O senador Alessandro Vieira (MDB-SE), relator da CPI do Transgressão Organizado, anunciou que pretende ler, em seguida o recesso parlamentar, a preâmbulo de uma investigação no Senado sobre o contrato firmado entre o Banco Master e um escritório de advocacia ligado à família do ministro do Supremo Tribunal Federalista (STF) Alexandre de Moraes. Segundo o parlamentar, o convenção, estimado em R$ 129 milhões, estaria “fora do padrão da advocacia” e se soma a denúncias de suposta atuação direta do magistrado em obséquio da instituição financeira.
A enunciação foi feita por meio de uma publicação nas redes sociais.
“Depois o recesso vou coletar as assinaturas para investigação de notícias sobre um contrato entre o Banco Master e o escritório da família do ministro Moraes, de 129 milhões de reais, fora do padrão da advocacia, além desta notícia de atuação direta do ministro em obséquio do banco”, escreveu o senador.
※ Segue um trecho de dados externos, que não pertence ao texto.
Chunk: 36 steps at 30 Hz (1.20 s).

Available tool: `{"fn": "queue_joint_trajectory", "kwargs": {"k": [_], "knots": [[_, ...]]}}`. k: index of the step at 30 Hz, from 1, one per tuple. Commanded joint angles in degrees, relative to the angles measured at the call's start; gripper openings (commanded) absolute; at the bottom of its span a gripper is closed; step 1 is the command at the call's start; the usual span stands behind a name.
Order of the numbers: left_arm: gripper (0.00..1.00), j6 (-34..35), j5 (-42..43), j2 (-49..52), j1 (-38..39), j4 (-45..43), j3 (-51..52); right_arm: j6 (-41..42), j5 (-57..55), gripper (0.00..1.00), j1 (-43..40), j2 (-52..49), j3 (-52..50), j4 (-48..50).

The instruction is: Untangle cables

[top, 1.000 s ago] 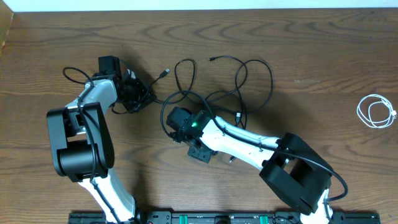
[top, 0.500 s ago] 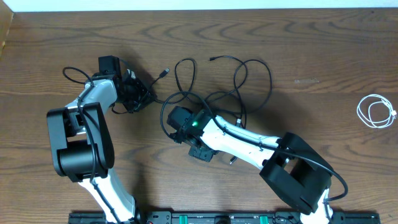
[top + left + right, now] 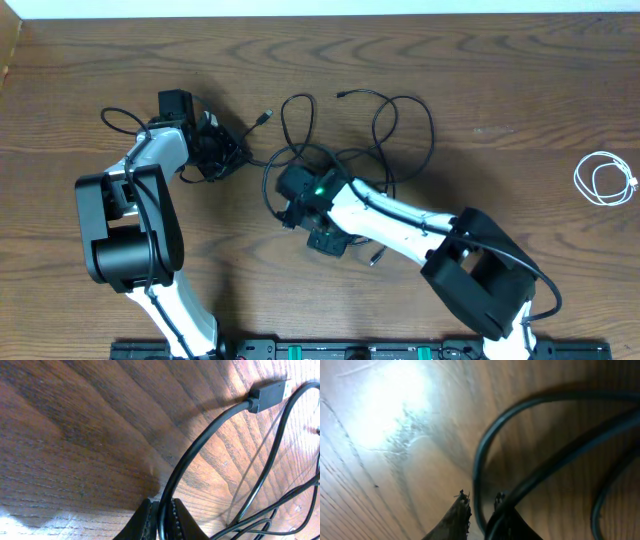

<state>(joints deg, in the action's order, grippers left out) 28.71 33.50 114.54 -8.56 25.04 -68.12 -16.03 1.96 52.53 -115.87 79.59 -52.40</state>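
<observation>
Hold on the left: left gripper (image 3: 160,509) is clamped on the black cable (image 3: 166,491), near its plug (image 3: 267,394). It has not moved over the last second.
Change at centre: right gripper (image 3: 481,505) has shifted up the table and slightly right. Its jaws have drawn in on a strand of the tangle, and the loop on its left has narrowed with it.
Meaning: probably the first pull. The cable now has two anchors, so spreading them should open the knot.
Far right: white cable (image 3: 605,181) lies coiled, well apart and already free.
Room: table (image 3: 500,60) is bare from the left arm out to its edge. The far edge runs near the top loops. Wide bare wood lies between tangle and white coil.
</observation>
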Motion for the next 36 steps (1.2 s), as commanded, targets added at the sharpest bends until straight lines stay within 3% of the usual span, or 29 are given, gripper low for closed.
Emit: {"fn": "queue_joint_trajectory", "kwargs": {"k": [1,12,16,17,23,36], "knots": [[0.13,0.1,-3.6,0.8,-0.1,0.4,0.3,-4.5,4.7,0.17,-1.1,-0.5,-2.2,0.3],[0.13,0.1,-3.6,0.8,-0.1,0.4,0.3,-4.6,4.1,0.20,-1.2,-0.5,-6.1,2.1],[0.13,0.1,-3.6,0.8,-0.1,0.4,0.3,-3.0,2.6,0.11,-1.2,-0.5,-6.1,1.7],[0.13,0.1,-3.6,0.8,-0.1,0.4,0.3,-2.6,2.2,0.01,-1.2,-0.5,-6.1,1.7],[0.13,0.1,-3.6,0.8,-0.1,0.4,0.3,-0.7,2.2,0.01,-1.4,-0.5,-5.9,1.1],[0.13,0.1,-3.6,0.8,-0.1,0.4,0.3,4.4,-2.2,0.01,-18.6,2.2,-4.9,-10.0]]}}
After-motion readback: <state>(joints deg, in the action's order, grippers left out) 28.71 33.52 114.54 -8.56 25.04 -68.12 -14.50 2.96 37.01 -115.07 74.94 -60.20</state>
A sintoma ocorre em meio à repercussão de reportagens que apontam que o escritório Barci de Moraes Associados, pertencente à advogada Viviane Barci de Moraes, esposa do ministro do STF, manteve contrato com o Banco Master prevendo pagamentos mensais milionários ao longo de três anos. As informações vieram a público em apuração jornalística que também revelou contatos de Alexandre de Moraes com o presidente do Banco Medial, Gabriel Galípolo, durante o período em que a mando monetária analisava a situação do banco.
Para Alessandro Vieira, o volume financeiro do contrato e o contexto das revelações levantam suspeitas que precisam ser esclarecidas no contextura do Legislativo. Nos bastidores do Senado, a iniciativa é vista porquê um passo concreto para transformar o desgaste político em um procedimento formal de apuração, seja por meio de uma percentagem específica ou de outro instrumento de investigação parlamentar.
O pregão amplia a pressão institucional sobre Alexandre de Moraes em um momento em que o ministro já enfrenta críticas públicas e questionamentos políticos envolvendo conflitos de interesse e a credibilidade do Supremo. Enquanto aliados do governo acompanham o movimento com cautela, parlamentares da oposição defendem uma investigação ampla, transparente e independente.
Até o momento, Alexandre de Moraes e representantes do Banco Master não se manifestaram sobre a iniciativa anunciada pelo senador. A expectativa é que, com o término do recesso, o tema ganhe centralidade no debate político no Congresso Pátrio, aprofundando as discussões sobre a relação entre Judiciário, sistema financeiro e poder político.